1. A stabilizing fin or keel utilizing biomimic design for surface planing or submerged watercraft comprised of

a flat base extending from a frontal leading edge end point to a trailing edge rear end point and providing an area for attachment to a watercraft surface by either mechanical means or permanent bonding;

a vertical rigid convex foil leading edge element having a leading edge curving from said frontal leading edge end point of said fin or keel base to a fin or keel tip, first and second surfaces extending from the leading edge and terminating at a trailing edge curving from said fin or keel tip to said trailing edge rear end point of said fin or keel base, wherein both leading edge and trailing edge intersect at said fin or keel tip;

said rigid convex foil leading edge element comprising 50-60% of a total area of said fin or keel,

a vertical trailing edge element comprising a thin flexible material of constant cross sectional thickness extending from said trailing edge of said rigid convex foil leading edge element and curving from said fin or keel tip to said trailing edge rear end point of said base;

said vertical trailing edge element comprising 40-50% of said total area of said fin or keel, wherein, during use, said flexible trailing edge element is configured to react to increasing water pressure or hydrodynamic pressure on an inner radius surface of said fin or keel during a directional change (turn, tack) by flexing laterally and reducing disproportionate water pressure or hydrodynamic pressure on fin or keel surfaces and decreasing the development of a low pressure core and subsequent cavitation flow in the laminar flow boundary of outer radius side of said fin or keel, thus improving dimensional stability and control of a watercraft to which the fin or keel is attached.

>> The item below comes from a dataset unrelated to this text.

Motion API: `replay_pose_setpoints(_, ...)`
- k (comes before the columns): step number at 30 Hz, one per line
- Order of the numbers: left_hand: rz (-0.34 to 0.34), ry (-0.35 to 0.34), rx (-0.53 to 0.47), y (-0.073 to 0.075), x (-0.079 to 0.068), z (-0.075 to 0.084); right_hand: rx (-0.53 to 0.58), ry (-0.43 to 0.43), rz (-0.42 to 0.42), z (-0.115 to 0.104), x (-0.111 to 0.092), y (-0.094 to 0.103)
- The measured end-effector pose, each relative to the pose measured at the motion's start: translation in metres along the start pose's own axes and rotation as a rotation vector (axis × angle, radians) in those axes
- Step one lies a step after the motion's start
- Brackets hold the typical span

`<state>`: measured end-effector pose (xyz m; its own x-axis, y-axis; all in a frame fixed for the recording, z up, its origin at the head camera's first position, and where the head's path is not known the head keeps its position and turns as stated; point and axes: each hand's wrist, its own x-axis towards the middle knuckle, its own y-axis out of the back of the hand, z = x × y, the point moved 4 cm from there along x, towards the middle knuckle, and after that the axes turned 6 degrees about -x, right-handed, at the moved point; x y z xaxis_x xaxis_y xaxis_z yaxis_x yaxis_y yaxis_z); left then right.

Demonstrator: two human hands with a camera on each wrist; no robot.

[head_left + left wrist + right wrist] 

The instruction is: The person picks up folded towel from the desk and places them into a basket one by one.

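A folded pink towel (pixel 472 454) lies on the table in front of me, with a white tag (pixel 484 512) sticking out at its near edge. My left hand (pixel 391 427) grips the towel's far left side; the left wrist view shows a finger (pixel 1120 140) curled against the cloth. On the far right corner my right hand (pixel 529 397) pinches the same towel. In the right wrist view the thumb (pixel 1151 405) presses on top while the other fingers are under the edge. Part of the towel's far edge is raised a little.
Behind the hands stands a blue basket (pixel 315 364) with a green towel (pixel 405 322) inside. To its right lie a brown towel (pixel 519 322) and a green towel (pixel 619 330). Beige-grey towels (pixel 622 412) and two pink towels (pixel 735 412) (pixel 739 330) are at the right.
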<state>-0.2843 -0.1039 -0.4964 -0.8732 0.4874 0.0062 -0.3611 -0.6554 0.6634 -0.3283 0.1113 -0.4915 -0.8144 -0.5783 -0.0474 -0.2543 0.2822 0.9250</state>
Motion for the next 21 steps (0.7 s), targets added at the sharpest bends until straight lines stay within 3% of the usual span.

2. The stabilizing fin or keel of claim 1 whereas the leading edge rigid convex foil element and the thin flexible trailing edge element are formed during manufacture to produce one unitary piece.

3. The fin or keel of claim 2, further comprising an incurvate inflection point at which said trailing edge of rigid convex leading edge element terminates and said vertical trailing edge element extends to said trailing edge of said fin or keel, said trailing edge of said fin or keel curving from said fin or keel tip to said trailing edge rear end point of said fin or keel base, wherein both leading edge and trailing edge intersect at said fin or keel tip, whereas said incurvate inflection point of said fin or keel provides efficient laminar flow across said fin or keel surface at area of transition of said fin or keel rigid convex leading edge element to trailing edge element of constant cross sectional thickness.

4. The fin or keel of claim 3 is made of a fiber reinforced composite material or plastic.